August 3rd – International News Round-Up (Part III)

Neo- Liberalism


I was going to tag this under the United Kingdom but I see it now as a chance to make a wider point about a couple of things. One is that conservative parties and their policy of putting the matter of choice at an individual level and not willing to recognize the fact that systems can be gamed to make certain choices easier to make seems to cut across countries. This idea of circumstances not affecting the choices and outcomes of social processes is quite surprising and something that conservatives have become quite proficient at.

The second point I wanted to make was with respect to the famous David Cameron comment about people eating too much and not working out enough. There are tons of neighborhoods in the United States which have a real problem with basic access to healthy food. Fruits and vegetables are sometimes more expensive to buy since you have to make a bulk investment. Parents might work day to day. They simply don’t have the time to do this for their children. What compounds their problem is the fact that fast food companies have invested so much money in R&D that their per serving rates are absurdly low. Junk also satiates people a lot better than boring wholefoods do.

Now, these are all obviously complex arguments to make. They also require you to make observations on how ethical any of this, and how it affects individuals and communities over a period of time. That also might be why they’re apparently called the, ‘nasty party’.

David Cameron (Image Source: Wiki Commons)
David Cameron (Image Source: Wiki Commons)
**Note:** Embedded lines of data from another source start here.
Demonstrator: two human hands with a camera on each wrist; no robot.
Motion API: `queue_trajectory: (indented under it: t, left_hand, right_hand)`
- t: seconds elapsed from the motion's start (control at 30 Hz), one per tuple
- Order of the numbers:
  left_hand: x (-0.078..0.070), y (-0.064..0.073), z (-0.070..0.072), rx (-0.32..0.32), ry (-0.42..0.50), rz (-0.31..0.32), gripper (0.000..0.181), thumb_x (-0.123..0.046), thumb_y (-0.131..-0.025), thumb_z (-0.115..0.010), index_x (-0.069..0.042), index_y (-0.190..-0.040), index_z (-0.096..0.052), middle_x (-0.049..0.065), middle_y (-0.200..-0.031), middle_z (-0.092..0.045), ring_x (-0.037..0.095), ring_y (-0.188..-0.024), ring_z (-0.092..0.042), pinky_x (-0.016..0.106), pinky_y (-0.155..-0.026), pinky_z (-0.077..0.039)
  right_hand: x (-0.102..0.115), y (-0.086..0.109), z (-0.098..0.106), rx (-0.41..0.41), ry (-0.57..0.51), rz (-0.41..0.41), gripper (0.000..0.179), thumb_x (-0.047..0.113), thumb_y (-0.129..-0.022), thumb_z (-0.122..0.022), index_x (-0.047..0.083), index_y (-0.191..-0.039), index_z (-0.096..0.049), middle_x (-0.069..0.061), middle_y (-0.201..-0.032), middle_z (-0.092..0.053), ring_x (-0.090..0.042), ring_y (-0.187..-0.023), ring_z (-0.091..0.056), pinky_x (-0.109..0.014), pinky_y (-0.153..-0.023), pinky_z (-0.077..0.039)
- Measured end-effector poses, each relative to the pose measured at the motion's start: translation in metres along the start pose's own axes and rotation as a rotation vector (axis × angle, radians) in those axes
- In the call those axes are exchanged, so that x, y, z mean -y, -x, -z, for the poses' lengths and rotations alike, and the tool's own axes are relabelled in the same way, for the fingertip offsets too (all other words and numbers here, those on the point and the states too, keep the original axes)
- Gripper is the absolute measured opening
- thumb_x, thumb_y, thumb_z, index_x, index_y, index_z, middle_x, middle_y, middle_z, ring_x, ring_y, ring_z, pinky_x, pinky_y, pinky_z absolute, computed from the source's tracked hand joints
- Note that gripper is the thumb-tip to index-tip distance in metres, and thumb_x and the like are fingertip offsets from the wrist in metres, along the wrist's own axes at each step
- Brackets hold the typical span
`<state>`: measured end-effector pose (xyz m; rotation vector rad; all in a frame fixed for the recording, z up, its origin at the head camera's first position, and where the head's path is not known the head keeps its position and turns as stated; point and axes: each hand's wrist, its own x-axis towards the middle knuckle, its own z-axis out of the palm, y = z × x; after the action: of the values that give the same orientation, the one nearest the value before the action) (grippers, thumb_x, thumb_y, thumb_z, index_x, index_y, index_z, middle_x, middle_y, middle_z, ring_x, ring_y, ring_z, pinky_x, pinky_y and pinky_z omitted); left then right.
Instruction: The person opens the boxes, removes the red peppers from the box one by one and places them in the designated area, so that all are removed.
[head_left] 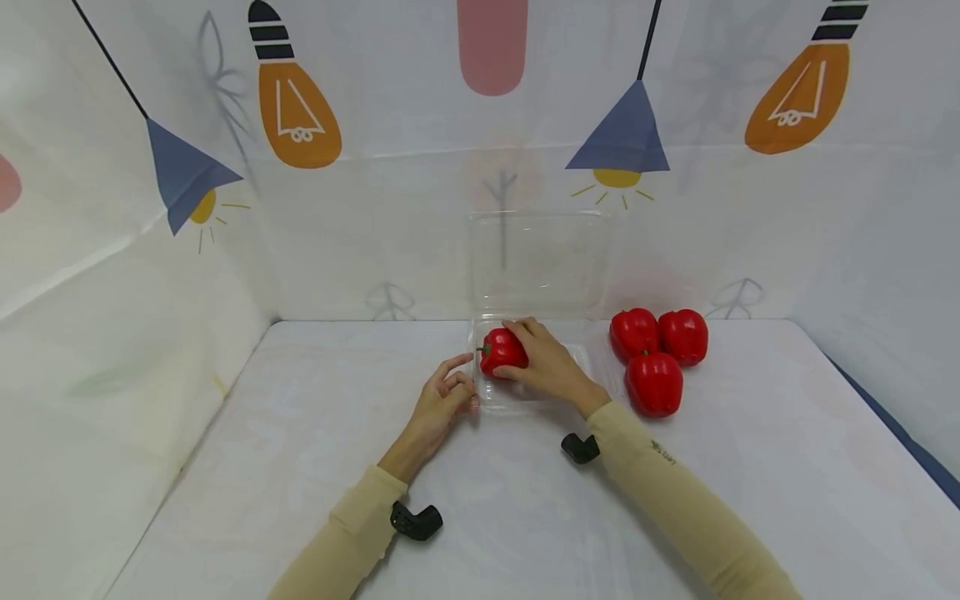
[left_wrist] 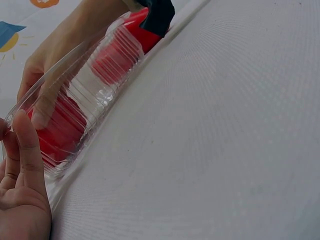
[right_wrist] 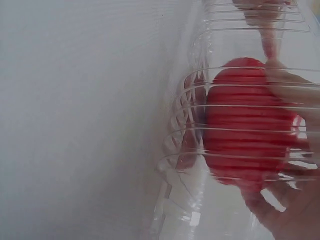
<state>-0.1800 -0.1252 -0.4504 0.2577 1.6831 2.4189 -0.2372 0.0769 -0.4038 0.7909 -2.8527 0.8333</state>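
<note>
A red bell pepper (head_left: 502,352) with a green stem lies in the left part of a clear plastic clamshell box (head_left: 517,406). My right hand (head_left: 551,367) reaches in from the right and grips this pepper, thumb on the near side and fingers over the far side. Through the ribbed wall, the right wrist view shows the pepper (right_wrist: 245,125) between thumb and fingers. At the box's left end is my left hand (head_left: 442,400), its loosely bent fingers beside the wall. Its thumb (left_wrist: 28,150) stands up at the rim in the left wrist view.
Three more red bell peppers (head_left: 654,385) stand grouped to the right of the box, near my right sleeve. The box's clear lid (head_left: 540,262) stands raised against the printed backdrop (head_left: 420,233). White cloth covers the table (head_left: 510,517).
</note>
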Motion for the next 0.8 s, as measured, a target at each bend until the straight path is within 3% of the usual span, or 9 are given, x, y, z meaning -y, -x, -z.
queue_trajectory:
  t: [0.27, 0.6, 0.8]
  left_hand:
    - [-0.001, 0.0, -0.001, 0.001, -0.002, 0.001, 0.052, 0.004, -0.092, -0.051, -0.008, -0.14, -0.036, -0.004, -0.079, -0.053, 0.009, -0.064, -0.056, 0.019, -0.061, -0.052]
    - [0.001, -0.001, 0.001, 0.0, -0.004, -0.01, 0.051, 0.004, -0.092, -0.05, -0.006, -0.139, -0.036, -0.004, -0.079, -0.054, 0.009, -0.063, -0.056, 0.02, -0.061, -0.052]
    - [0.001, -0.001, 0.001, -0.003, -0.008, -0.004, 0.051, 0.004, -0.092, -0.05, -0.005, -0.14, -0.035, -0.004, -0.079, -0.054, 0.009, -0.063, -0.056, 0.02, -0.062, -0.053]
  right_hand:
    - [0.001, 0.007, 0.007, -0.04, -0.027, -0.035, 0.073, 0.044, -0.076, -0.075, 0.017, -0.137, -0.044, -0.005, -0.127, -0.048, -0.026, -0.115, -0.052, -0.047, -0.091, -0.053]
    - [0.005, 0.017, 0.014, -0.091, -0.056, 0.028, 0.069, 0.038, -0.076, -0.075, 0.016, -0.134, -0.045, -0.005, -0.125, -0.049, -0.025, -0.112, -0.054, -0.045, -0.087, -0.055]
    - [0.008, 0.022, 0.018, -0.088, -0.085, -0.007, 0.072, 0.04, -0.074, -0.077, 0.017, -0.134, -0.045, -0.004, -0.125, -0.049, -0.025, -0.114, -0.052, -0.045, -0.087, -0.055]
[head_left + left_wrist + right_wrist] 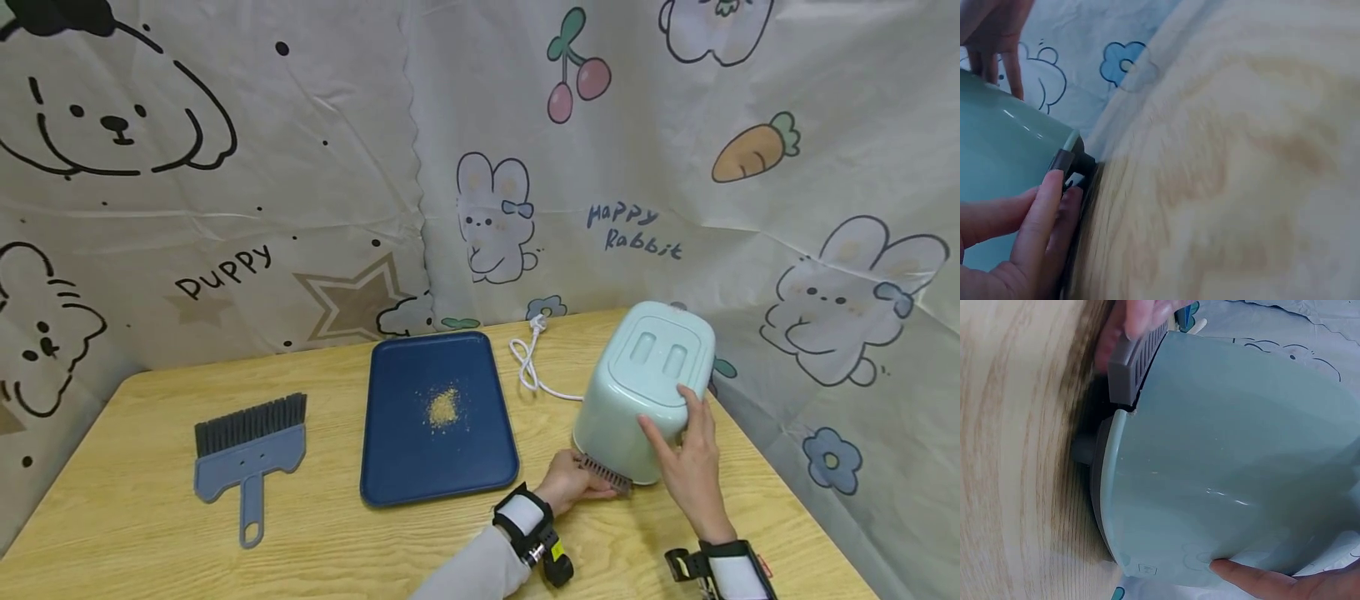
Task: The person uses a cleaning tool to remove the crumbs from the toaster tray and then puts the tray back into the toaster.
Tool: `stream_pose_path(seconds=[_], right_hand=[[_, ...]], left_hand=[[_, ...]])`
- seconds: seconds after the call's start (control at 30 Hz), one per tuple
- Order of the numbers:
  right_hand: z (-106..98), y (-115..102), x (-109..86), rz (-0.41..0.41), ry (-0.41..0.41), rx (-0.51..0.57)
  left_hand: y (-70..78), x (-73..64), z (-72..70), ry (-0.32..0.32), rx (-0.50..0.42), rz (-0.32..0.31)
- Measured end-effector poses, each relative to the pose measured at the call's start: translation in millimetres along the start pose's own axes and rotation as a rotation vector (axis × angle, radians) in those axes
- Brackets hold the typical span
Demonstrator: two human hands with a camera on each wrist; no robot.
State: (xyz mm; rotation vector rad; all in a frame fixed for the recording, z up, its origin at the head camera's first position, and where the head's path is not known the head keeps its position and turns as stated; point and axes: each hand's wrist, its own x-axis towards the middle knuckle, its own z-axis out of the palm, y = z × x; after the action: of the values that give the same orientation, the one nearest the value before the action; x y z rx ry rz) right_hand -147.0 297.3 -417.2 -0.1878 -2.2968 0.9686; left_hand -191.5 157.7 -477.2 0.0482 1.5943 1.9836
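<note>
A mint-green toaster [637, 383] with a lid over its top stands at the right of the table. At its lower front, my left hand [573, 482] pinches a grey-brown slotted crumb tray [606, 475] between thumb and fingers. The right wrist view shows this crumb tray [1129, 365] at an opening in the toaster's lower wall, partly out of line with it. My right hand [692, 467] rests on the toaster's right side with spread, fairly straight fingers, the thumb [1247, 578] against the wall.
A dark blue tray [420, 475] with a small heap of crumbs [443, 408] lies left of the toaster. A blue-grey brush [251, 458] lies farther left. Behind the toaster's left side runs its white cord with a plug [537, 325]. A printed curtain [360, 167] hangs along the table's back and right edges.
</note>
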Motion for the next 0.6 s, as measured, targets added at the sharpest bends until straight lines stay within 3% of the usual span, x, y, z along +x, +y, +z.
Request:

The Guardian via Feminist Current

Apparently, women who are receiving the abortion treatment (pills?) are required to be told that their abortion can be reversed. This is after they have taken the first pill and before they have taken the second one. I’ve seen a bunch of articles that speak of this as a coercive practice. I really don’t see how.


Fair Observer

How is the international consensus on genocide prevention helpful in the conflict that is fueled by ISIS? Clearly, the fact that it was drafted with national states as the primary actors in mind has affected the international community on some level, but I really don’t believe that it really has hamstrung efforts. There’s more fundamental reasons why there wasn’t more done.